● **Task to complete**
In the material below, find the line with "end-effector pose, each" and the line with "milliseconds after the", then output those two lines and every line between them, exactly.

● **Given information**
===============
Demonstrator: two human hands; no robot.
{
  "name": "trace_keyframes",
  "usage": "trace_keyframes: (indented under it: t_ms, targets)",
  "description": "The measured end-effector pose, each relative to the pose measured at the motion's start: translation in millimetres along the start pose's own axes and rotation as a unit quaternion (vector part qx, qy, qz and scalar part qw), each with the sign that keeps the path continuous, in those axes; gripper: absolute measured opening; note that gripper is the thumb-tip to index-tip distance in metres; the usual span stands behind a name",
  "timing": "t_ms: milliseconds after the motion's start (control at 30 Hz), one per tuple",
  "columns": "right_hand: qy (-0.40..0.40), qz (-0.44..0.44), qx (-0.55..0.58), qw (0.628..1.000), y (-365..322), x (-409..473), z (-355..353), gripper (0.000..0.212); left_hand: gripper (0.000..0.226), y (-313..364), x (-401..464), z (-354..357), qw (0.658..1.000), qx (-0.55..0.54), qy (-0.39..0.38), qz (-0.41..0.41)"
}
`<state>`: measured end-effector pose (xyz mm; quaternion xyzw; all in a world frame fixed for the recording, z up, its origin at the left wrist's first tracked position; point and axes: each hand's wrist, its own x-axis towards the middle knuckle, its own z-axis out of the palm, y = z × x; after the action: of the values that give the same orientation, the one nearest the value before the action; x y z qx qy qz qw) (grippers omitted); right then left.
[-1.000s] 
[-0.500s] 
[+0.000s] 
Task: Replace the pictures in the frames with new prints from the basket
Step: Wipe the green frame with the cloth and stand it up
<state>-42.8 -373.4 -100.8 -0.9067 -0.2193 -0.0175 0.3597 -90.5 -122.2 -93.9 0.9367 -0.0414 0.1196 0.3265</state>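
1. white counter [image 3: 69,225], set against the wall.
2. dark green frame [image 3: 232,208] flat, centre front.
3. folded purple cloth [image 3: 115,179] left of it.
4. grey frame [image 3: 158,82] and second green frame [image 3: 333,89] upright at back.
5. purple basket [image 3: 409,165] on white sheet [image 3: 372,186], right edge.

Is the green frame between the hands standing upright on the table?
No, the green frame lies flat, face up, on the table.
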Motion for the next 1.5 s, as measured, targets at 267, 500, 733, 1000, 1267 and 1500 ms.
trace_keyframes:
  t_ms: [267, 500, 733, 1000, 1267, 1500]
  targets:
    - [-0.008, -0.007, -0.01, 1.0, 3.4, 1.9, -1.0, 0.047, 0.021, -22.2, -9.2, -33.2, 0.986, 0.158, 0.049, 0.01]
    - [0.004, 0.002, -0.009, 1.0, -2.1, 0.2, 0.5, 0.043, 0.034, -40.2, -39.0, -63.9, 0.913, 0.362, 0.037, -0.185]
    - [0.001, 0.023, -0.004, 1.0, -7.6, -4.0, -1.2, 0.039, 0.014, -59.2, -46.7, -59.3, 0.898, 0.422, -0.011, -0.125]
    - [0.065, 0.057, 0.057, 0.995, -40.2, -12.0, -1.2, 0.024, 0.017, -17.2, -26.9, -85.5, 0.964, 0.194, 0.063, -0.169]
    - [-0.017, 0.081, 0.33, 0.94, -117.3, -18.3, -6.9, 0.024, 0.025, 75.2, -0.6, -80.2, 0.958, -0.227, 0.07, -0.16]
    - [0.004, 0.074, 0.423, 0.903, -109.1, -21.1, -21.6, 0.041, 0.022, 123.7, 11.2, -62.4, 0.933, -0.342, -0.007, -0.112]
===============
● **Task output**
  "description": "The measured end-effector pose, each relative to the pose measured at the motion's start: translation in millimetres along the start pose's own axes and rotation as a unit quaternion (vector part qx, qy, qz and scalar part qw), each with the sign that keeps the path continuous, in those axes; gripper: absolute measured opening; note that gripper is the thumb-tip to index-tip distance in metres; the usual span stands behind a name",
  "timing": "t_ms: milliseconds after the motion's start (control at 30 Hz), one per tuple",

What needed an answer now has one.